Last night she spent most of it sobbing, stating how she is worthless, and we should send her away, all the while begging not to be sent away, and saying that she could not see why we keep her. Those of you who have dealt with abuse know the lines.

I am not sure what to do anymore. Since she is not our legal wife, neither I nor my legal wife can put her on our insurances (I am currently on the legal wife's insurance through a convoluted mess, but could go back to my company's if I needed to). And our husband works for a company where the insurance is good enough for singles, but the family cost is high enough to take most of his paycheck if he opted for it. So K has been on the state insurance, and not any SS disability. If she is ever denied for such things she won't try to fight for them thinking that she is not good enough and they will just reject her again. She is probably going to try again since the judge said that if she was getting that, they would be taking her arrears out of that. Which for us is no big deal as we have not been dependent on it. But we have no resources for therapy, and even if she got them, she would probably not have enough sessions covered to treat her.

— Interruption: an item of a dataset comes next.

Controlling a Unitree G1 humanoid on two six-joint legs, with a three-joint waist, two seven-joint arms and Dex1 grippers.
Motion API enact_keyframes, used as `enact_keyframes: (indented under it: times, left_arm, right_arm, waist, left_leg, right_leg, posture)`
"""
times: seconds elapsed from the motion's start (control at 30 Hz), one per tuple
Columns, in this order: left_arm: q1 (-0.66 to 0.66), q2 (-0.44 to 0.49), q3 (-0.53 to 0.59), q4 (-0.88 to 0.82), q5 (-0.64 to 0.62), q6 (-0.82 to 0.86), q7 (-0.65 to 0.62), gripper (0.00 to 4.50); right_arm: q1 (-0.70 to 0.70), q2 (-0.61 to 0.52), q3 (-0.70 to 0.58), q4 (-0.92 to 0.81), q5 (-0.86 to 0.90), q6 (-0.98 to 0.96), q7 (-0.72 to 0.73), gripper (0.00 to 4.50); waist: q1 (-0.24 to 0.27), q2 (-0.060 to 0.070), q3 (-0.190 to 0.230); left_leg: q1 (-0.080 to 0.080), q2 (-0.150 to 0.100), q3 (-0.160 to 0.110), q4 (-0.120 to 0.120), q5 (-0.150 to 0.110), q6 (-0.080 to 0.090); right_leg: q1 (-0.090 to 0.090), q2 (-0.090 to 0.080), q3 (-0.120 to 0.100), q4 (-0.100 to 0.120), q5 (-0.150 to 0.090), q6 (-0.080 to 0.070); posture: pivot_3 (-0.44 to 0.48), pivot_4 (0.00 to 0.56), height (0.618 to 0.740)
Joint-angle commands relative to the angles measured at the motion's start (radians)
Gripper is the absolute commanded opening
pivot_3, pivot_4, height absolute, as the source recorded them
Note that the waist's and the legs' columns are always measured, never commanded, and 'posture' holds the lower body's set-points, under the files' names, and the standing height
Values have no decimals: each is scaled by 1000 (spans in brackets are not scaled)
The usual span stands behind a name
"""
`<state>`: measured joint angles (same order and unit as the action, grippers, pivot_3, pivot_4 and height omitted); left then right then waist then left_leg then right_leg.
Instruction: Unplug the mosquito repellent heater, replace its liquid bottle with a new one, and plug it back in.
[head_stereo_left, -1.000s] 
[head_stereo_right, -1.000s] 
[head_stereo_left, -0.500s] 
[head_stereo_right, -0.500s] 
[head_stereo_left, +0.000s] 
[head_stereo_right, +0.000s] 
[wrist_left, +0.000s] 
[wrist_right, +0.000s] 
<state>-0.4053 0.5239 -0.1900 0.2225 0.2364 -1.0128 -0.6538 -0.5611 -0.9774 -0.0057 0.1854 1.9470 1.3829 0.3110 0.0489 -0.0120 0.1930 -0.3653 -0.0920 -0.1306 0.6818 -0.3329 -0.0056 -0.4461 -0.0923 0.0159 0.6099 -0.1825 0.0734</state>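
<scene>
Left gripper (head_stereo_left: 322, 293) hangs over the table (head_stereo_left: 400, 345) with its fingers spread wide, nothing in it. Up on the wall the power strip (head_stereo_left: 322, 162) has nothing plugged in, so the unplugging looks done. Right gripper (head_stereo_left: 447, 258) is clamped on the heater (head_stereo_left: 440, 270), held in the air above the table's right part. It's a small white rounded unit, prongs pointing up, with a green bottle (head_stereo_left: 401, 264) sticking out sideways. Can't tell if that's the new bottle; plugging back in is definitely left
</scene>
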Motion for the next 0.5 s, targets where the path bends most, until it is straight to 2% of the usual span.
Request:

And quite frankly it is wearing on me as well. It's hard to deal with having to be on the eggshells a lot of the time so that she doesn't get triggered. It's almost trauma inducing itself, and then I feel guilty for thinking that. I know what she has gone though is so much worse, but at times it feels like I can't make progress. I know she needs professional help, but I don't know how to get it for her.

This is just as much rant as it is hope for practical advice. Thanks for the support I know is coming. One of the great things about this forum, is that even if we disagree on certain topics, we tend to support each other overall, for the most part.


----------



## bobert (Nov 22, 2018)

There are therapists who work on a sliding scale, especially for trauma victims like this. Would that be an option you could look into?


----------



## The Narcissist's Wife (10 mo ago)

maquiscat said:


> So I am finally breaking down and putting in my bid for aid. And it stems from my second wife's abusive ex husband.
> 
> For background, my wife, K, was originally married to a man, who is the father to her three children, who was highly emotionally and physically abusive. Thankfully, she eventually left him. The worse part was after she moved back in with her parents, they in turn had him move in with them. They treat her much better now, but it was many years before they saw the light so to speak. But given how much abuse she went through, she still suffers from it today. Raise voices wrong, and she cowers. If she is in the middle of a sugar crash (she's diabetic), she almost instantly is cowering, saying she did nothing wrong and begging not to be hurt. She has low self esteem, something that her legal husband has been trying to work on, as well as my legal wife and I since they moved in.
> 
> ...


It is hard to heal from physical and emotional abuse. Physical abuse replays in your mind forever..it is a nasty wound that festers and difficult to heal. She definitely needs to seek professional help...some places offer sliding scale prices or payment plans. Maybe look into hypnotic therapy? It is hard to say if and when she should ever recover. I would say she has PTSD from her abuse so look for someone who has experience treating it. Good luck


----------



## bobert (Nov 22, 2018)

If you cannot find a therapist who works on a sliding scale, they may be able to provide you with resources for trauma or domestic violence groups. Group therapy isn't a replacement for individual therapy, but it may be better than nothing.

The group therapy that my wife's therapist put her in was admittedly quite expensive, but I'd hope there would be low cost options available to you as well.

There are also books that may help her understand why she's feeling the way she is. They also are not a replacement for therapy but another tool that may help.

The big question though is: Does she WANT help? Therapy for this sort of thing isn't easy. It's very hard emotionally and very draining, and she may get worse before she gets better - which is something you'd have to prepare for and learn to work with. But if she doesn't want it, there isn't much you can do.


----------



## ThatDarnGuy! (Jan 11, 2022)

I am so sorry for what she is going through. That is absolutely beyond horrible..... I find that with the ladies, sometimes if you just sit down with them and say feel free to talk to me, it really helps. But while she is talking, don't say anything. Just sit there and let her open up and show that you are listening. Tell her it's ok to cry, to get angry, and to let it out. 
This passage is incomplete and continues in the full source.